「6次産業化」で農業持続 海外販売も目指す 西海「大地のいのち」 学校跡地に加工工場

 野菜やかんきつ類の生産を手掛ける西海市西彼町の農業生産法人「大地のいのち」は5月、2013年3月に閉校した崎戸町の市立崎戸中跡地(約3・1ヘクタール)に農産品加工工場を新設した。主力商品の干し芋をはじめ、業務用の調理済み野菜などの製造に取り組んでいる。食品衛生管理の国際規格「HACCP(ハサップ)」を年内にも認証取得し、海外販売も目指す。
 生田智昭社長(40)は「農業は西海市の重要な産業」と強調。だが、高齢化や人口減少で後継者が不足し、耕作放棄地が増えている。地元の農業を持続させるには生産から加工、販売までを手掛ける「6次産業化」を目指している。
 同社は2007年設立、西彼町を中心に、自社農園6ヘクタールでミカンやタマネギ、サツマイモ、サトイモ、キャベツなどを生産している。生田社長は関東からUターンし、5年前に代表となった。市の要望もあり、16年に崎戸中跡地の活用に名乗りを上げた。
 加工工場と保管庫の床面積は約2400平方メートル。県の産炭地域新産業創造等基金の助成を受け建設。旧校舎は耐震補強が必要だったため解体し、新たに工場棟を建設した。体育館は農産品の保管庫として再利用した。空調設備を取り入れ、干し芋などの原料となるサツマイモや、カット済み野菜に加工する根菜類を貯蔵する。温度や湿度を適切に管理すれば、サツマイモは甘みが増し、食味も変化するという。

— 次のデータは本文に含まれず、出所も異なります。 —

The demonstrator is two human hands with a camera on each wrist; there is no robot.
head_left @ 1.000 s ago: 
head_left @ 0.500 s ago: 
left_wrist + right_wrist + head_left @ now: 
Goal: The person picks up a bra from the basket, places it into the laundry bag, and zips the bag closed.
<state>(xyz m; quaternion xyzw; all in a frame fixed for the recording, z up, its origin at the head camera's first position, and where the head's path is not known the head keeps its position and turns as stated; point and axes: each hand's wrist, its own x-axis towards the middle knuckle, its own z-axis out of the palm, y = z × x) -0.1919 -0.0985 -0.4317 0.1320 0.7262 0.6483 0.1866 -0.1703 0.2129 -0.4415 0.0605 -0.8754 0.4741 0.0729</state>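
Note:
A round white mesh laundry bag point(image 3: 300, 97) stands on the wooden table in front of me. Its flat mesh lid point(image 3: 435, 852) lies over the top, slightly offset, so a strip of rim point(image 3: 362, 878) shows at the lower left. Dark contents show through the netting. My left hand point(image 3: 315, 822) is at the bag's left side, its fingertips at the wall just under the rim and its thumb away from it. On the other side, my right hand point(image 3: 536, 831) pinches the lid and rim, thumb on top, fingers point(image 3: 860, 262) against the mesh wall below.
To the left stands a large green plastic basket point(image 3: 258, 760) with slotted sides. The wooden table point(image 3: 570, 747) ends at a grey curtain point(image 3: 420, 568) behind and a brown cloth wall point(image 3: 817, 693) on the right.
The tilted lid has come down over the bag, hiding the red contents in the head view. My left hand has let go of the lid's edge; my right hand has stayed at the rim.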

 稼働後の4カ月で加工したサツマイモは約50トン。県外産が7割を占めたが、生田社長は「県内の協力農家を増やし、地元の産品を地元で加工して、県外に打って出るモデルをつくりたい」と話す。
 加工工場内には野菜のカット、搾汁、乾燥、調理、包装などの作業場がある。ジュースや菓子、総菜などが製造可能という。現在、干し芋類は生協やスーパーに、調理済み野菜は九州の総菜メーカーなどに出荷。材料として使われている。
 完成に伴い新たに35人を雇用。今後、新商品の開発や、OEM生産(相手先ブランドによる生産)も力を入れる。食品の国際展示会にも出展し海外への売り込みを図る。今年の売り上げ見込みは2億円。5年後には10億円を目指す。
 生田社長は「加工により、県内の農産物の価値を高めるとともに、古里の農業を強くしたい。西海市を元気にしたい」と意気込みを語る。